* **Task brief**:
Transcribe only the lines between the first line of the records and the line containing "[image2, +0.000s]", inclusive, exactly as written.

* **Dataset records**:
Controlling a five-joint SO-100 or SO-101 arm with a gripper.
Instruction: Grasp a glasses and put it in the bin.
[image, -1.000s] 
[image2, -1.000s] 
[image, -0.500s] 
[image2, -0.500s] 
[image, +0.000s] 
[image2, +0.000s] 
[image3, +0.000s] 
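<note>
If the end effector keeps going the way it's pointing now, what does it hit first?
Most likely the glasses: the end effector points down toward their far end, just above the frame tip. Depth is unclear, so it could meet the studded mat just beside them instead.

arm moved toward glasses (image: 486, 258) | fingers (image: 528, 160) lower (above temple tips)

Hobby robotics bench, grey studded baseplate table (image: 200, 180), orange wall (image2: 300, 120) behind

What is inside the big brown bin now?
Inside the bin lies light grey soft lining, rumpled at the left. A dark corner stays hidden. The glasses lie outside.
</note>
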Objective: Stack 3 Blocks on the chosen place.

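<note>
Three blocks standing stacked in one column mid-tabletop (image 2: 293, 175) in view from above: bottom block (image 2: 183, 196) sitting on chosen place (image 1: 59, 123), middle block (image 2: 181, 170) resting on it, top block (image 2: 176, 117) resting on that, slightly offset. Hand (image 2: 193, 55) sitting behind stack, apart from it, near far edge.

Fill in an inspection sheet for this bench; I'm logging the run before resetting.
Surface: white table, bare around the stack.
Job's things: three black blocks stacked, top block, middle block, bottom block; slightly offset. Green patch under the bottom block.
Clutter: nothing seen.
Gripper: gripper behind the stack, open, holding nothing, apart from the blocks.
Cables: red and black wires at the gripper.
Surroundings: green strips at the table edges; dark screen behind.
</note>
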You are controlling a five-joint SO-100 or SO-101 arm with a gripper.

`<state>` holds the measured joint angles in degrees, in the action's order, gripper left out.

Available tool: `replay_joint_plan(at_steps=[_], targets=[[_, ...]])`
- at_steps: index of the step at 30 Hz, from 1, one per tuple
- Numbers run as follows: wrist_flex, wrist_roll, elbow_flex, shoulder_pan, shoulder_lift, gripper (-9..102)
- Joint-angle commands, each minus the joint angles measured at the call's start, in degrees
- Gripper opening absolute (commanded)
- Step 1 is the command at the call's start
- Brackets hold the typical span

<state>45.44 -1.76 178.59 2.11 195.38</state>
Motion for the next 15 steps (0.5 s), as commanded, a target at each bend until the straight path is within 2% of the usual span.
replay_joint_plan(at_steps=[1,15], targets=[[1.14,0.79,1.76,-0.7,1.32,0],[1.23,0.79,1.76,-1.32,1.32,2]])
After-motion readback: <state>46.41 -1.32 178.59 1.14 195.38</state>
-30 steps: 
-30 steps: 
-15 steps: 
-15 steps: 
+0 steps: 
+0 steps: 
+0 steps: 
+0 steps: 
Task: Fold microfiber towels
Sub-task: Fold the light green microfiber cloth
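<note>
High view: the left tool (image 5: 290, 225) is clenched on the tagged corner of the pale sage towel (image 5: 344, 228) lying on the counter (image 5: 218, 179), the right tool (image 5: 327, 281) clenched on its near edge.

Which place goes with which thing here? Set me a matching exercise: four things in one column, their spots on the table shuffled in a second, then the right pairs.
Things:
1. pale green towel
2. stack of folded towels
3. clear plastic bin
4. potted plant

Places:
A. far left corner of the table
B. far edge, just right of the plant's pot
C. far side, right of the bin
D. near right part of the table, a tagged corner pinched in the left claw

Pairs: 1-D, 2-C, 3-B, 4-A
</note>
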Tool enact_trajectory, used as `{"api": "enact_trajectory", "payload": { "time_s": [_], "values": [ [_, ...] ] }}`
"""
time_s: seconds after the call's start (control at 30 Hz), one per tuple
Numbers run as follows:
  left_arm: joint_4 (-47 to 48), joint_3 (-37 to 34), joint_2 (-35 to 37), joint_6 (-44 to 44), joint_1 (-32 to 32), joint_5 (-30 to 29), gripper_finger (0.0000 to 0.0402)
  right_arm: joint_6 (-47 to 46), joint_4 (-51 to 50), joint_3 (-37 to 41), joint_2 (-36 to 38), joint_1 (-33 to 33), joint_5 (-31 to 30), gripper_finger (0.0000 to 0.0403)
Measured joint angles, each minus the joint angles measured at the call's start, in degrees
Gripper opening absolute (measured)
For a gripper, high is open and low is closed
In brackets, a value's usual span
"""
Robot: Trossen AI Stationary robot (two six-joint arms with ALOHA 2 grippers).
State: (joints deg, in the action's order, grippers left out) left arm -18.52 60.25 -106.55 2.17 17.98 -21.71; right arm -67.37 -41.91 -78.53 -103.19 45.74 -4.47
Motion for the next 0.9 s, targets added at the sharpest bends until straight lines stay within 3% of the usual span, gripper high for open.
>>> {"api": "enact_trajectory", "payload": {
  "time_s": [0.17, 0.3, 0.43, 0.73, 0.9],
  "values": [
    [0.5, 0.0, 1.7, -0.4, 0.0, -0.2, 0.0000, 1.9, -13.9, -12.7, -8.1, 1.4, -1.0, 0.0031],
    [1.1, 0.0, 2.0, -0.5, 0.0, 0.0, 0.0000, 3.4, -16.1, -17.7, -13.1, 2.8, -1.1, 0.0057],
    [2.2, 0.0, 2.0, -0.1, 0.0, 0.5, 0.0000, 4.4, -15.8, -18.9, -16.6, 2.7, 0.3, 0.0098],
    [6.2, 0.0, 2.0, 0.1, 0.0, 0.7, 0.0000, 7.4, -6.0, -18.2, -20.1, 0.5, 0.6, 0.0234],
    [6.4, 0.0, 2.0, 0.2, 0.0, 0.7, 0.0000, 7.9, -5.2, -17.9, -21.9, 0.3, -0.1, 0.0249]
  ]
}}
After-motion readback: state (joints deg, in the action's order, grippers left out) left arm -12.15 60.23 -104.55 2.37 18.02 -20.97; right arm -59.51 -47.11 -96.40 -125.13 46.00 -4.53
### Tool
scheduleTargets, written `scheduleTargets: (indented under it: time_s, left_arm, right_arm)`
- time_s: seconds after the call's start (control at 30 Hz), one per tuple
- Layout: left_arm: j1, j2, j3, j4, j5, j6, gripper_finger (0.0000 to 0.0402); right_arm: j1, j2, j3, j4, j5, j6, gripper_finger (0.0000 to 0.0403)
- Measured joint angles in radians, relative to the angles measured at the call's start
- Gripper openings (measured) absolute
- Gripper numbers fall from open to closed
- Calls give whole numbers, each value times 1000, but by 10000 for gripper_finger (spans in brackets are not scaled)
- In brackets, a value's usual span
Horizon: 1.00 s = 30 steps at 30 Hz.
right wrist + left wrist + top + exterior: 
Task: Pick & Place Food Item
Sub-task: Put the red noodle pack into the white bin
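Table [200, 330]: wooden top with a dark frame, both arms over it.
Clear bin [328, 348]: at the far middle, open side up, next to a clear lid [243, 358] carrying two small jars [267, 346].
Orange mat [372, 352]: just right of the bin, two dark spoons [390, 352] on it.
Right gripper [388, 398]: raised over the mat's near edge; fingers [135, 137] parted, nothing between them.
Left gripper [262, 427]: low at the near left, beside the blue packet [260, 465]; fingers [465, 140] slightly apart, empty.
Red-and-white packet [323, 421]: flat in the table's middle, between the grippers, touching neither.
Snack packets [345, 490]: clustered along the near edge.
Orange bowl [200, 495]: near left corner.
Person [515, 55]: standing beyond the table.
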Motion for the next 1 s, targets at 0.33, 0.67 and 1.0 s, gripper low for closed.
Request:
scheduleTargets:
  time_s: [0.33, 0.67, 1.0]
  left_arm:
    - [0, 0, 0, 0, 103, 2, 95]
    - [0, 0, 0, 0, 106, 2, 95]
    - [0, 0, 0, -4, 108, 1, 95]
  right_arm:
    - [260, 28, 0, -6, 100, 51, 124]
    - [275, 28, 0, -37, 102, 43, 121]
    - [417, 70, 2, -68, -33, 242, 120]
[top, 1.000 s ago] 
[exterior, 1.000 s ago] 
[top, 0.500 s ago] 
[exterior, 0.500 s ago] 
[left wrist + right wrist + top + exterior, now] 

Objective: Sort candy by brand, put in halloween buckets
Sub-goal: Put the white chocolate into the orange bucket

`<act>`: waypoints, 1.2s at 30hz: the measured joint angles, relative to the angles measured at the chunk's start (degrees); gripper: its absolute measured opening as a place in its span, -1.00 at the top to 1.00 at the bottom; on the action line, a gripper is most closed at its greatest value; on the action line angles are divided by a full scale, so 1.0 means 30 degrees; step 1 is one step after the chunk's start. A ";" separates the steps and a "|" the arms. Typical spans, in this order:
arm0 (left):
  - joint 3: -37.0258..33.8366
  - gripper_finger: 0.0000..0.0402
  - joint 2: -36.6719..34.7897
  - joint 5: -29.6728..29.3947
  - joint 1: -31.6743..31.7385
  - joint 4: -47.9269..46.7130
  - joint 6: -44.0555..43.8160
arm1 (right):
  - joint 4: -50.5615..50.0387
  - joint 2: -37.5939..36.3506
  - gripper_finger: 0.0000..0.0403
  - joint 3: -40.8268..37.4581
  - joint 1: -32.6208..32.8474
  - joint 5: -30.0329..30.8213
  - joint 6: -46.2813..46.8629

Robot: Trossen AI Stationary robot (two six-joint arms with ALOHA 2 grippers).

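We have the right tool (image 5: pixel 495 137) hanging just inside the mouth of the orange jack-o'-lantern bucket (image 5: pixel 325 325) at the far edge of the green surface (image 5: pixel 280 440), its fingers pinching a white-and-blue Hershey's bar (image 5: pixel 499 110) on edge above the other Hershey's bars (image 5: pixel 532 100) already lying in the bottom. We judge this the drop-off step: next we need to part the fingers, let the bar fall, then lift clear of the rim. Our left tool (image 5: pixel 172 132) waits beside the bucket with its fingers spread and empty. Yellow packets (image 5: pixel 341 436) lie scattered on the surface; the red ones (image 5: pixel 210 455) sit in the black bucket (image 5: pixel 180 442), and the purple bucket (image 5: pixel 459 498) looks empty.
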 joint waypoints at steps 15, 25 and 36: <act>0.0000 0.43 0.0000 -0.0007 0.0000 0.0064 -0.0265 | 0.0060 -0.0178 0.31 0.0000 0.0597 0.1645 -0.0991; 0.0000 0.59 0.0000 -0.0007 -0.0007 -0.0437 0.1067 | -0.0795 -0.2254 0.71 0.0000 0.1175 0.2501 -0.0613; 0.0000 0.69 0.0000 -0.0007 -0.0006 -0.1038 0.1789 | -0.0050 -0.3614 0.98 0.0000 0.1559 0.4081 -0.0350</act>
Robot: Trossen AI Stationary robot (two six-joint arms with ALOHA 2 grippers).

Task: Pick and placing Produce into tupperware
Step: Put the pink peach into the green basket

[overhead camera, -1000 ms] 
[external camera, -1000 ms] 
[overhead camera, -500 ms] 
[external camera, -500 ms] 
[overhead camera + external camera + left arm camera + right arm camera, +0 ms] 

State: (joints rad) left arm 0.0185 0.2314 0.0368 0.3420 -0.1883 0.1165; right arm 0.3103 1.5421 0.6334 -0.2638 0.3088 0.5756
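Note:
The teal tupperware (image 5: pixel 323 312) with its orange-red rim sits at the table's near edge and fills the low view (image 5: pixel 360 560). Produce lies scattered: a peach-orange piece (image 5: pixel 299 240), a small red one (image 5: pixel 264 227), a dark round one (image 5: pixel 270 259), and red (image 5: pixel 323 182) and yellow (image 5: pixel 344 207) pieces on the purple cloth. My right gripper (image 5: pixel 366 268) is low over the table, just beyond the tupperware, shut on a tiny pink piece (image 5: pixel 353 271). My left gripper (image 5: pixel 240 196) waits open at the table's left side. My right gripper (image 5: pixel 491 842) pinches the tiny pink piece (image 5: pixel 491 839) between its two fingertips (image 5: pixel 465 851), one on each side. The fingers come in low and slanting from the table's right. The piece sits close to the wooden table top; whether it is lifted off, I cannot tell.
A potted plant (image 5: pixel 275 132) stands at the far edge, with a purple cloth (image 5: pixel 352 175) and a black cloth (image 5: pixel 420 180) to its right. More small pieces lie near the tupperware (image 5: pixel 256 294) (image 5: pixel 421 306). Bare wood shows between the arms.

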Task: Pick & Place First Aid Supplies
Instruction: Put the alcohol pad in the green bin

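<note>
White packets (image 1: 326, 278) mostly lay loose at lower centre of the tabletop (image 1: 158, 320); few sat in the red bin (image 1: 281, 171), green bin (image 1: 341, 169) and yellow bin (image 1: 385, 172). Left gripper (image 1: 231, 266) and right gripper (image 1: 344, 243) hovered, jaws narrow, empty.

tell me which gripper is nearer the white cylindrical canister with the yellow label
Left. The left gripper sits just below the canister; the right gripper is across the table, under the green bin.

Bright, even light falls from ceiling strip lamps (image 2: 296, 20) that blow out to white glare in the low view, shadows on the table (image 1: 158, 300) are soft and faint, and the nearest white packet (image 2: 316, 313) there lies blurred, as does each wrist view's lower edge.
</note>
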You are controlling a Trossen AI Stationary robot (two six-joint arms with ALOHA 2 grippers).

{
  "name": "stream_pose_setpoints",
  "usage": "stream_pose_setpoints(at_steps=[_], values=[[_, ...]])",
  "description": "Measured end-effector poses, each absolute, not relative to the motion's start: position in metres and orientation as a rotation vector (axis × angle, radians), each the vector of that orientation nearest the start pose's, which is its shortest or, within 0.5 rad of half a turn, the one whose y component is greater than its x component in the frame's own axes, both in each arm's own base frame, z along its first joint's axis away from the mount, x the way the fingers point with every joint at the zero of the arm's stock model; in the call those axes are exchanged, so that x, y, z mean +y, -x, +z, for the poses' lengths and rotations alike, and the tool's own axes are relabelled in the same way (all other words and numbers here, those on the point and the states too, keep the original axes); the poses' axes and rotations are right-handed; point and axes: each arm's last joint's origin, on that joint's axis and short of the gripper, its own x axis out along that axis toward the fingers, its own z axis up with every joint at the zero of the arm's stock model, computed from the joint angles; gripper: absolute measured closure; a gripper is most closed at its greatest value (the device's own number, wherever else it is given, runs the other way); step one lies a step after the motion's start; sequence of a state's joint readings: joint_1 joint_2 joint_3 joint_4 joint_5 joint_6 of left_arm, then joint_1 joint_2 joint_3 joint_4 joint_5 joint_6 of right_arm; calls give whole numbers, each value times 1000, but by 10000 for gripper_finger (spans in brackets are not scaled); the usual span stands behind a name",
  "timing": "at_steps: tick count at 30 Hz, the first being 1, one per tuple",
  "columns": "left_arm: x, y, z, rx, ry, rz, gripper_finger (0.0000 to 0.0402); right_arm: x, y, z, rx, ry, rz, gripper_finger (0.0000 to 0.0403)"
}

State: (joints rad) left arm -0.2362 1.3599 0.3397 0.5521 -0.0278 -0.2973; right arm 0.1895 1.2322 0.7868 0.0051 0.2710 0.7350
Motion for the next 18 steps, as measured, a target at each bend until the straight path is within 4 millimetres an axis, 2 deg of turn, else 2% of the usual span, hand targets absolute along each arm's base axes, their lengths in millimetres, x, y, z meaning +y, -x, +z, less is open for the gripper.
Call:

* **Task solution**:
Controlling a five-joint SO-100 or SO-101 arm with a gripper.
Instruction: Grasp a glasses and put it in the bin.
[image, -1.000s] 
[image2, -1.000s] 
[image, -0.500s] 
[image2, -0.500s] 
[image, +0.000s] 
[image2, +0.000s] 

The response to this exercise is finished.